La mejor fotografía -captura de la luz, etimológicamente- que conozco de Cuenca no es una imagen, sino unas palabras de Pío Baroja que escribió en la primera parte de “Los recursos de la astucia”, titulada "La Canóniga", dentro de sus “Memorias de un hombre de acción”, que dicen: Cuenca, como casi todas las ciudades interiores de España, tiene algo de castillo, de convento, de santuario.
Retrata Baroja a estas ciudades españolas, entre las que descuella Cuenca, con dos sustantivos: son por un lado una fortaleza y por otro un oasis en medio de las llanuras que les rodean, en la monotonía de los yermos que les circundan, en esos parajes pedregosos, abruptos, de aire trágico y violento.

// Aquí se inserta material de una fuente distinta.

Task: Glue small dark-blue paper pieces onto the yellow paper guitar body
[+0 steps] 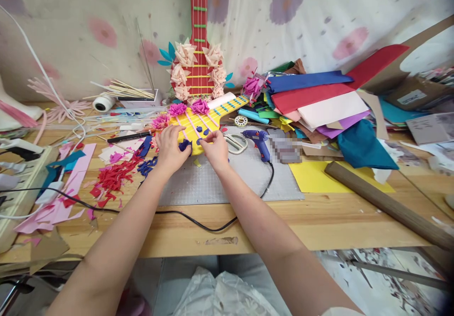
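Observation:
A small yellow paper guitar point(190, 123), with pink strings and magenta paper flowers, lies on the grey cutting mat point(248, 183). My left hand point(172, 149) is curved over the left edge of its body, gripping it, with the thumb beside a crumpled dark blue paper piece point(185, 144). Over the lower right of the body, my right hand point(215, 149) is closed in a pinch at a blue paper petal point(199, 141). Other blue petals point(205, 131) sit on the yellow surface just above. Fingertip contact is partly hidden.
Scissors point(237, 143) and a blue glue gun point(260, 142) lie right of my hand, its black cord point(209, 230) crossing the table front. Red paper scraps point(115, 179) are left. A red paper guitar point(199, 37) stands behind. Right are stacked papers point(326, 98) and a brown tube point(383, 202).

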Action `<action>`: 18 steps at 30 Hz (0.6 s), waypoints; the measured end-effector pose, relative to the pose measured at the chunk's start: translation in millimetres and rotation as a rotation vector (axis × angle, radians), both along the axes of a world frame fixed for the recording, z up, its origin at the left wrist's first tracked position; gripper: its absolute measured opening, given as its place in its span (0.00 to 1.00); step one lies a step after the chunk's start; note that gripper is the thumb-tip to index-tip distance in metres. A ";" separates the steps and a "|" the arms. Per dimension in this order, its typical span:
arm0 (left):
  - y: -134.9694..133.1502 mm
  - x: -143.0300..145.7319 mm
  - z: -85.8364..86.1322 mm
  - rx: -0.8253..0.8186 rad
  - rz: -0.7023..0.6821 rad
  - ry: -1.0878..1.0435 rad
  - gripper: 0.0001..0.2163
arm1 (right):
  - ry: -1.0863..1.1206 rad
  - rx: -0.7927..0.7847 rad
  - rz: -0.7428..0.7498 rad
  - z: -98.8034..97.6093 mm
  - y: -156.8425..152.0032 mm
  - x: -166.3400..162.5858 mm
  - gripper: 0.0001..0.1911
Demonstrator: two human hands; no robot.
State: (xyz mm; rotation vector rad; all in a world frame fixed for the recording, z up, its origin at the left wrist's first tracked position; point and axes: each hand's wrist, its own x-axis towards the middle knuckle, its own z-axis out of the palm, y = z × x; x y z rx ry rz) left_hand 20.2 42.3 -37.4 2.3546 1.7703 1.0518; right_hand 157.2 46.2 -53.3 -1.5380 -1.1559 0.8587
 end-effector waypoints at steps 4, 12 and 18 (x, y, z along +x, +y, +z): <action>-0.9 -3.8 -2.4 0.001 0.006 -0.006 0.20 | -0.086 -0.023 -0.015 4.3 -4.6 -5.2 0.11; -1.0 -2.9 -3.7 0.010 0.015 0.009 0.18 | -0.115 -0.079 -0.024 6.7 -9.8 -11.1 0.11; 0.7 -2.6 -4.1 0.000 0.029 0.004 0.18 | -0.075 -0.099 -0.014 4.2 -6.8 -14.8 0.12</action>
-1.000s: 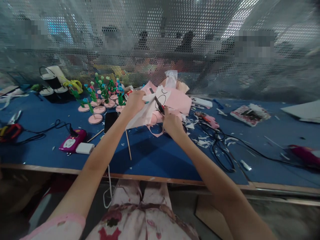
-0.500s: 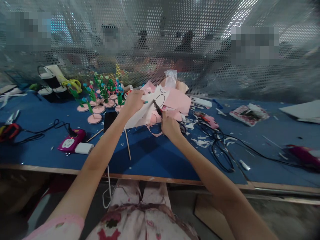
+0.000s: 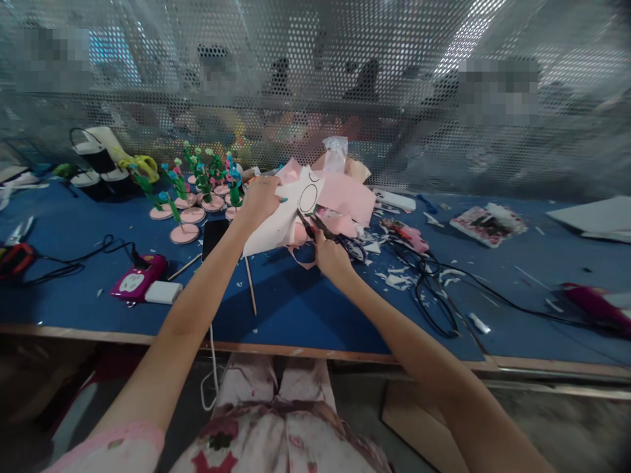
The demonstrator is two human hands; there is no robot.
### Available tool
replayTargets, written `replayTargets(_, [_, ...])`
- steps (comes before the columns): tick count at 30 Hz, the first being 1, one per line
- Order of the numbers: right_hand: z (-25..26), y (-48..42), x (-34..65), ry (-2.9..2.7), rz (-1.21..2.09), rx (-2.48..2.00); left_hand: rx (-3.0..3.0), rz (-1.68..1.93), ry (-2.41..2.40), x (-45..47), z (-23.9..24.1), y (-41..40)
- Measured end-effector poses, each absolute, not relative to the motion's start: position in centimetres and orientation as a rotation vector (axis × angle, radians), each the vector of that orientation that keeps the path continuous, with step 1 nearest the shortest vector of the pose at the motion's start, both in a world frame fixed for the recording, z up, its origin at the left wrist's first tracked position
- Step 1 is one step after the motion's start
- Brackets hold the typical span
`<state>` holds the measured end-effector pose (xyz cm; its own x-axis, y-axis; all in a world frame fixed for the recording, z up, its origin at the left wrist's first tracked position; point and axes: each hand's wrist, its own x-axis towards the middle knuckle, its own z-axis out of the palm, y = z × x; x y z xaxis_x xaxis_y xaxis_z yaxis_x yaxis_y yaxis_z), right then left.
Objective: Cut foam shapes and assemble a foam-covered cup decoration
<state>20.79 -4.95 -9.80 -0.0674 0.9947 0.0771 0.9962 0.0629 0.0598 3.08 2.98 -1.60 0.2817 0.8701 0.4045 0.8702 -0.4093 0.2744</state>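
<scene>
A white sheet of paper (image 3: 276, 226) with black oval outlines drawn on it is pinched in my left hand (image 3: 261, 200), raised above the table. My right hand (image 3: 332, 256) grips a pair of dark scissors (image 3: 309, 226). Their blades are spread at the lower edge of the paper, just below one drawn oval. Behind and under the paper lie pink sheets (image 3: 348, 197) in a loose pile. A cut pink strip (image 3: 302, 257) curls beneath the scissors.
Several green-stemmed flower ornaments on pink discs (image 3: 185, 233) stand to the left. Nearby lie a purple power socket (image 3: 140, 277), a dark phone (image 3: 215, 236) and other scissors (image 3: 17, 246). Paper scraps (image 3: 399, 279), black cable (image 3: 434, 309) and a pink glue gun (image 3: 417, 238) lie to the right.
The scissors have shifted slightly down, and their blades have come apart. The paper has moved a little down and left with my left hand.
</scene>
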Motion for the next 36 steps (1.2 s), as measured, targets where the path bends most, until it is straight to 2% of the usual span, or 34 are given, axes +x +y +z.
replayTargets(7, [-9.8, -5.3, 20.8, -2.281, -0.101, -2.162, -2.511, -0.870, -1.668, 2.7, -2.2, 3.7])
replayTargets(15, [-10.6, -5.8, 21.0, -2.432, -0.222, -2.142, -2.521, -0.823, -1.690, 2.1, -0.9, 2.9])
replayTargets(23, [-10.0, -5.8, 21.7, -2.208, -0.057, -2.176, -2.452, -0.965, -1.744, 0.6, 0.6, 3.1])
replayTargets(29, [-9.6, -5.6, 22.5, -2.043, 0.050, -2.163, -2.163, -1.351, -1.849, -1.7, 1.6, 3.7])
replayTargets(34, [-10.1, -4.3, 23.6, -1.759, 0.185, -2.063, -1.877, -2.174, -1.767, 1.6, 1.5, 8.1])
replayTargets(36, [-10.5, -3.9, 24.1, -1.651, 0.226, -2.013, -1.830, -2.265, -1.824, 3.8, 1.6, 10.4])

(...) Son estas ciudades, ciudades roqueras, místicas y alertas: tienen el porte de grandes atalayas para otear desde la altura.
Cuenca, como pueblo religioso, estratégico y guerrero, ofrece este aire de centinela y observador.

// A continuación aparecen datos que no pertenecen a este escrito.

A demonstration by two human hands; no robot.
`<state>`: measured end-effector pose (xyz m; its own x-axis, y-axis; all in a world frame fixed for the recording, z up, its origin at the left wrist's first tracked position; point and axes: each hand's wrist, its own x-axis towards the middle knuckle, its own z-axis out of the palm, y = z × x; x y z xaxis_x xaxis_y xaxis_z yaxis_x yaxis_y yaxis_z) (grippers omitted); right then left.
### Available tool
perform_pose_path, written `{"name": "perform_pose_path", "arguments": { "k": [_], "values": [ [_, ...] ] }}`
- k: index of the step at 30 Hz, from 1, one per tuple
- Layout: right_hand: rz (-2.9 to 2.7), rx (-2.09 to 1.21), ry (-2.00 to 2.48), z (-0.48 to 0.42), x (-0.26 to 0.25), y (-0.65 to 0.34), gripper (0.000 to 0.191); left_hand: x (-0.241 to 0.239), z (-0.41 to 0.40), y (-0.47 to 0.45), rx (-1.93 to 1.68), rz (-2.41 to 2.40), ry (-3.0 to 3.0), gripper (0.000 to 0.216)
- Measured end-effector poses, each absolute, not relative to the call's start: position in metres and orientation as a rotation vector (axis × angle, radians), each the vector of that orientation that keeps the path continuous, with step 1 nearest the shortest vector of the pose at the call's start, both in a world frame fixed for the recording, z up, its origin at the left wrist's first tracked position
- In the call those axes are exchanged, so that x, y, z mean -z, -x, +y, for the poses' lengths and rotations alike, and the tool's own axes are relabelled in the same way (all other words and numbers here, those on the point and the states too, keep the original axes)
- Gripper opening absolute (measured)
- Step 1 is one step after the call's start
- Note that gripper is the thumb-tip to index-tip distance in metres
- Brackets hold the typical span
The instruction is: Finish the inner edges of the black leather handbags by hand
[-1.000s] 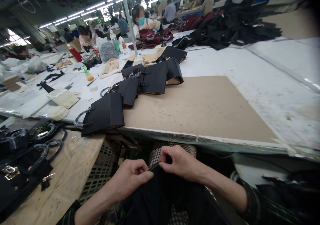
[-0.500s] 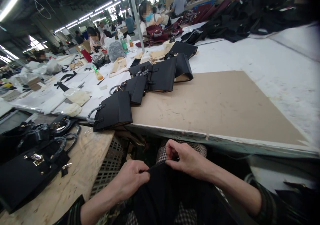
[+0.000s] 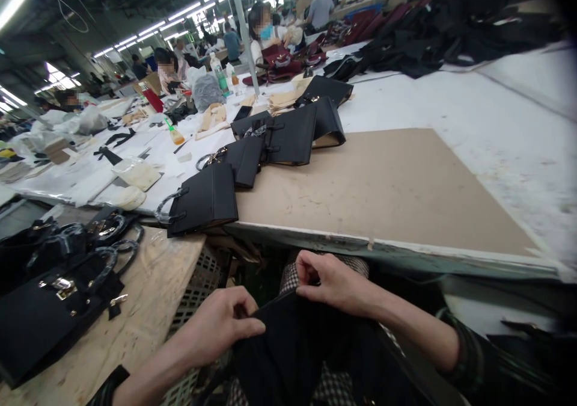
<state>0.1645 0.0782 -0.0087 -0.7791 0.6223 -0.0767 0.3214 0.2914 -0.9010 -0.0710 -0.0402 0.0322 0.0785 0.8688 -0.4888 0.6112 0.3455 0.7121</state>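
Observation:
A piece of black fabric [image 3: 288, 346] lies across my lap, its top edge running between my two hands; its full shape is hidden. My left hand [image 3: 228, 319] is at the left end of that edge, thumb on the near side and fingers curled at the far side. Thumb and fingertips of my right hand [image 3: 333, 282] pinch the same edge farther right, the other fingers bent. Ahead, on the table, stand several black handbags [image 3: 205, 195] with wrapped handles.
A brown board [image 3: 360, 183] covers the table's near part. To my left, more black bags with metal clasps [image 3: 63, 289] rest on a wooden bench [image 3: 148, 286] above a plastic crate [image 3: 198, 292]. Glue bottles [image 3: 175, 132] and black pieces [image 3: 419, 45] lie farther off; co-workers sit beyond.
My left hand has shifted slightly left along the fabric edge, its thumb stretched straighter and its fingers loosened. The right hand keeps its pinch almost in place.

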Motion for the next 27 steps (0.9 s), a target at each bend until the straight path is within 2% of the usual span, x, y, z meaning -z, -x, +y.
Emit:
{"name": "perform_pose_path", "arguments": {
  "k": [6,9,10,13,15,17,19,22,27],
  "values": [
    [-2.221,-1.529,0.964,0.081,0.004,-0.177,0.016,-0.006,0.022,0.015,-0.389,1.401,-1.471,0.025],
    [-2.243,-1.391,1.104,0.073,-0.014,-0.207,0.009,0.003,0.033,0.002,-0.379,1.394,-1.584,0.030],
    [-2.251,-1.303,1.158,0.066,-0.022,-0.220,0.018,0.004,0.034,0.002,-0.361,1.409,-1.625,0.029],
    [-2.234,-1.142,1.290,0.028,-0.039,-0.257,0.064,0.005,0.035,0.003,-0.321,1.423,-1.648,0.022],
    [-2.210,-1.090,1.398,-0.004,-0.036,-0.271,0.080,0.008,0.036,0.001,-0.314,1.398,-1.600,0.020],
    [-2.104,-1.015,1.557,-0.029,-0.023,-0.278,0.078,0.010,0.039,-0.005,-0.292,1.360,-1.565,0.024],
    [-1.959,-1.015,1.654,-0.041,-0.006,-0.282,0.066,0.007,0.042,-0.010,-0.242,1.321,-1.577,0.027],
    [-1.802,-1.189,1.656,-0.039,0.004,-0.298,0.059,-0.011,0.047,-0.006,-0.157,1.250,-1.626,0.022],
    [-1.707,-1.578,1.485,-0.028,-0.018,-0.330,0.065,-0.053,0.052,0.021,0.057,1.025,-1.760,0.020]
  ]
}}
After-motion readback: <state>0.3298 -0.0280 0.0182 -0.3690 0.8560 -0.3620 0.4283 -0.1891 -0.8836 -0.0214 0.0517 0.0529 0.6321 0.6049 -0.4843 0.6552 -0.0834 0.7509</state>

Se levanta sobre un alto cerro que domina la llanura y se defiende por dos precipicios, en cuyo fondo corren dos ríos: el Júcar y el Huécar.

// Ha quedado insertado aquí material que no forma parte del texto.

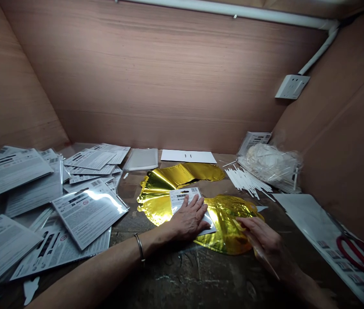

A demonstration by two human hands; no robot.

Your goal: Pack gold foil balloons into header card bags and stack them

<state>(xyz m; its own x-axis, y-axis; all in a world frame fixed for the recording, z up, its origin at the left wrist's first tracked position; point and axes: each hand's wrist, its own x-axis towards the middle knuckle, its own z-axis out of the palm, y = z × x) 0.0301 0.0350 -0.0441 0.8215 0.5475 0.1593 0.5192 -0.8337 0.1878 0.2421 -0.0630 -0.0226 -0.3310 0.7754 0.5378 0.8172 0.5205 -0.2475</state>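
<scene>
Pressing printed card (178, 200) flat onto gold foil balloon (225, 219) with left hand (190, 218), clenching nothing. Touching balloon right of card with right hand (264, 237); pinching or resting, cannot tell. Done: laying card on foil. Apparently unfinished, with foil spread either side of left hand. Noting bagged cards (89, 211) farther left, probably complete.

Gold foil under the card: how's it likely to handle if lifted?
Probably floppy: the gold foil is wrinkled and creased. Likely light for its spread, since it looks thin and lies nearly flat. Possibly slippery, given its mirror-like shine; the card, under the left hand, might slide on it.
</scene>
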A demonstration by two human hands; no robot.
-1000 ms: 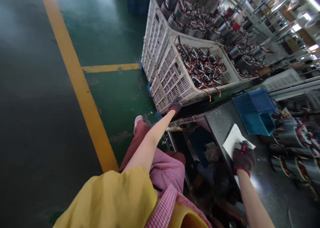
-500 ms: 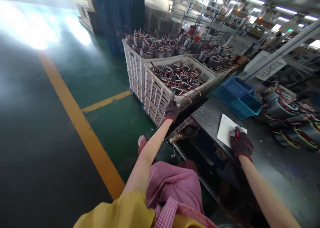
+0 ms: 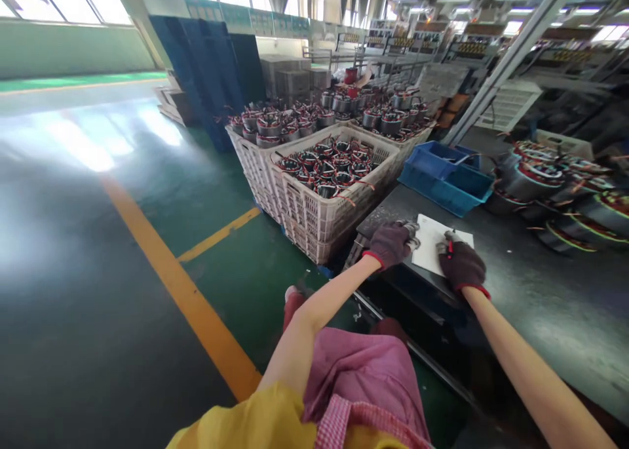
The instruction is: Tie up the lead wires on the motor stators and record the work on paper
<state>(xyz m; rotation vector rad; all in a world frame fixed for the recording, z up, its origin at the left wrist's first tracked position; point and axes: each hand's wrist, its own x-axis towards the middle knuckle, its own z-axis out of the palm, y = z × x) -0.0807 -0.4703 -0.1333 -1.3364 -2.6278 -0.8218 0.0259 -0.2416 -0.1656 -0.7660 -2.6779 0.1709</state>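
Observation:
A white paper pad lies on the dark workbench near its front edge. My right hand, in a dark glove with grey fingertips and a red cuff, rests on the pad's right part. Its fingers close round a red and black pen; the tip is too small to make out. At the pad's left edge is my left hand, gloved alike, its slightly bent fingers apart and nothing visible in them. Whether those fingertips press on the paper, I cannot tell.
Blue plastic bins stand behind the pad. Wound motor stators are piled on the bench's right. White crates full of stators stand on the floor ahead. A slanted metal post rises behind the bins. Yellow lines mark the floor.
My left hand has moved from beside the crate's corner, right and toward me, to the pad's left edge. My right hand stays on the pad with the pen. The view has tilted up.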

Estos barrancos, llamados las Hoces, se limitan por el cerro de san Cristóbal, en donde se asienta la ciudad y por el del Socorro y el del Rey, que forman entre ellos y el primero fosos muy hondos y escarpados.”
Siempre que pasaba por delante del reloj del canónigo Chirino, Damián lo contemplaba con entusiasmo. Las guirnaldas de calaveras y tibias, entre flores, su carácter macabro y la salida de la Muerte le entusiasmaban. Se le antojaba una de las más bellas y geniales ocurrencias que podía haber salido de la cabeza de un hombre.
Le habían dicho lo que significaba el letrero en latín, y le parecía admirable: Vulnerant omnes, ultima necat. Todas hieren, la última mata.
Al final de la novela, el reloj del canónigo seguía funcionando y marcando el paso lento y pausado de las horas. El carpintero seguía fabricando ataúdes grandes y pequeños, féretros negros para hombres y mujeres y blancos para
niños. Las tres edades de la vida -infancia, juventud y vejez- seguían desfilando y huyendo de la Muerte que las perseguía implacable con su sudario y su guadaña. El viejo Caronte se balanceaba en su barca. Y antes de que la música de campanillas tocara su sonata melancólica y apareciera la Virgen María, salía el viejo Cronos, alado y haraposo, meditando sobre el paso cronometrado, nunca mejor dicho, del tiempo con el reloj de arena en la mano.